An eight-year-old troublemaker must protect his house from a pair of burglars when he is accidentally left home alone by his family during Christmas vacation.

Home Alone (1990) Trailer


Home Alone (1990) Reviews

“Home Alone” is a splendid movie title because it evokes all sorts of scary nostalgia. Being left home alone, when you were a kid, meant hearing strange noises and being afraid to look in the basement – but it also meant doing all the things that grownups would tell you to stop doing, if they were there. Things like staying up to watch Johnny Carson, eating all the ice cream, and sleeping in your parents’ bed.”Home Alone” is about an 8-year-old hero who does all of those things, but unfortunately he also single-handedly stymies two house burglars by booby-trapping the house. And they’re the kinds of traps that any 8-year-old could devise, if he had a budget of tens of thousands of dollars and the assistance of a crew of movie special effects people.
The movie’s screenplay is by John Hughes, who sometimes shows a genius for remembering what it was like to be young. His best movies, such as “Sixteen Candles,” “The Breakfast Club,” “Ferris Bueller’s Day Off” and “Planes, Trains and Automobiles,” find a way to be funny while still staying somewhere within the boundaries of remote plausibility. This time, he strays so far from his premise that the movie suffers.If “Home Alone” had limited itself to the things that might possibly happen to a forgotten 8-year-old, I think I would have liked it more. What I didn’t enjoy was the subplot involving the burglars (Joe Pesci and Daniel Stern), who are immediately spotted by little Kevin (Macaulay Culkin), and made the targets of his cleverness.The movie opens in the Chicago suburbs with a houseful of people on the eve of a big family Christmas vacation in Paris. There are relatives and kids everywhere, and when the family oversleeps and has to race to the airport, Kevin is somehow overlooked in the shuffle. When he wakes up later that morning, the house is empty. So he makes the best of it.

A real kid would probably be more frightened than this movie character, and would probably cry. He might also try calling someone, or asking a neighbor for help. But in the contrived world of this movie, the only neighbor is an old coot who is rumored to be the Snow Shovel Murderer, and the phone doesn’t work. When Kevin’s parents discover they’ve forgotten him, they find it impossible to get anyone to follow through on their panicked calls – if anyone did so, the movie would be over.

The plot is so implausible that it makes it hard for us to really care about the plight of the kid. What works in the other direction, however, and almost carries the day, is the gifted performance by young Macaulay Culkin, as Kevin. Culkin is the little boy who co-starred with John Candy in “Uncle Buck,” and here he has to carry almost the whole movie.

He has lots of challenging acting scenes, and he’s up to them. I’m sure he got lots of help from director Chris Columbus, but he’s got the stuff to begin with. He’s such a confident and gifted little actor that I’d like to see him in a story I could care more about.
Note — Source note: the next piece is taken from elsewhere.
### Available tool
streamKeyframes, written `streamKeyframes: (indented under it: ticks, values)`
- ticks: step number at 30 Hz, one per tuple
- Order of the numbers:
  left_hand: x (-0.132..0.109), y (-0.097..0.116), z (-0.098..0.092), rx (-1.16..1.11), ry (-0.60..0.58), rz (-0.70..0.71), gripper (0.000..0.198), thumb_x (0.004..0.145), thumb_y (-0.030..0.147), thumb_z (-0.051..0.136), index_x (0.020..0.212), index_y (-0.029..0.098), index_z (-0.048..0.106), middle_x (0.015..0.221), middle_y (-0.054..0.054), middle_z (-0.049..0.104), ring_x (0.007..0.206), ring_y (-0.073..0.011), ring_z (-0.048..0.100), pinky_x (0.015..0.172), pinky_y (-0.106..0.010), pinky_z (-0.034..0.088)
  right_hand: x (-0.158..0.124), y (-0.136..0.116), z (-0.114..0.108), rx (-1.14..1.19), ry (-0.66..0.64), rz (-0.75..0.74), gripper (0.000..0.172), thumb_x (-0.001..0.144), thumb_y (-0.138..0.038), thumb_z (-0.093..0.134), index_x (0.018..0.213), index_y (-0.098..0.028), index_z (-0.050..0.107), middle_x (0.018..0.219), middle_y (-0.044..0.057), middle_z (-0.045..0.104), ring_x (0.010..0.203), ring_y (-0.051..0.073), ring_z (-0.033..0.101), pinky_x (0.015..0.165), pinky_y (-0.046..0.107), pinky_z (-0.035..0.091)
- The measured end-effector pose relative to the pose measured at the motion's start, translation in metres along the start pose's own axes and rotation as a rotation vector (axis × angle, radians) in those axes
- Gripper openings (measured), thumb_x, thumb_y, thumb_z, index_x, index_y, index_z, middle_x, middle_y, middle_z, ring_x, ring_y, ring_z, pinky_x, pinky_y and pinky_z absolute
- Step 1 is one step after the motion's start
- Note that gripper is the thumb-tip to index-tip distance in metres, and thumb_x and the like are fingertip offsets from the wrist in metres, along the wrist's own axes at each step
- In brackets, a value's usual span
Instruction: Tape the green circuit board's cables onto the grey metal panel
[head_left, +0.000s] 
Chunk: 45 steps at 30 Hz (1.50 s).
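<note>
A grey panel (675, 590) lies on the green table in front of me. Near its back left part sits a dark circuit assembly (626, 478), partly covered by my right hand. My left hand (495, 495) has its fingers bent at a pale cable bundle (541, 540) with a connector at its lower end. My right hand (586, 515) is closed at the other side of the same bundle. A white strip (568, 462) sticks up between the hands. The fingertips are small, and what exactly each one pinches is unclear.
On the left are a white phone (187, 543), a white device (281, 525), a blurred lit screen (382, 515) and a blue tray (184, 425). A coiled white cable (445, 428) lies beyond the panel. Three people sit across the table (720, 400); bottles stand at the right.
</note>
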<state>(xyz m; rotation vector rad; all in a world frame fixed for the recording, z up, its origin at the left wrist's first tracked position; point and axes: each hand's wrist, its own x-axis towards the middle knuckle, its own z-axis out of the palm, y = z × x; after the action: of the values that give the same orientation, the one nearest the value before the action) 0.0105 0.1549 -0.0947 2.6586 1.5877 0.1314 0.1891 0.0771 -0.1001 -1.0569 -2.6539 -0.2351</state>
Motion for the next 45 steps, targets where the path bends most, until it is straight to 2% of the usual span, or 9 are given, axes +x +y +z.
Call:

“Home Alone” isn’t that story. When the burglars invade Kevin’s home, they find themselves running a gamut of booby traps so elaborate they could have been concocted by Rube Goldberg – or by the berserk father in “Last House on the Left.” Because all plausibility is gone, we sit back, detached, to watch stunt men and special effects guys take over a movie that promised to be the kind of story audiences could identify with.

  • Roger Ebert  –  Roger Ebert
  • Roger Ebert was the film critic of the Chicago Sun-Times from 1967 until his death in 2013. In 1975, he won the Pulitzer Prize for distinguished criticism.



Home Alone (1990) Credits

Home Alone movie poster

Home Alone (1990)

Rated PG

103 minutes


MacAulay Culkin as Kevin

Joe Pesci as Harry

Daniel Stern as Marv

John Heard as Peter

Roberts Blossom as Marley

Catherine O’Hara as Kate

John Candy as Gus Polinski

Music by

  • John Williams

Photographed by

  • Julio Macat

Directed by

  • Chris Columbus

Edited by

  • Raja Gosnell

Written and Produced by

  • John Hughes



Home Alone (1990) Plot

The McCallister family is preparing to spend Christmas in Paris, gathering at Peter and Kate’s home in a Chicago suburb on the night before their departure. Peter and Kate’s youngest son, Kevin, is the subject of ridicule by his older siblings and cousins. Kevin inadvertently ruins the family dinner after a brief scuffle against his oldest brother Buzz, resulting in Kate sending him up to the attic.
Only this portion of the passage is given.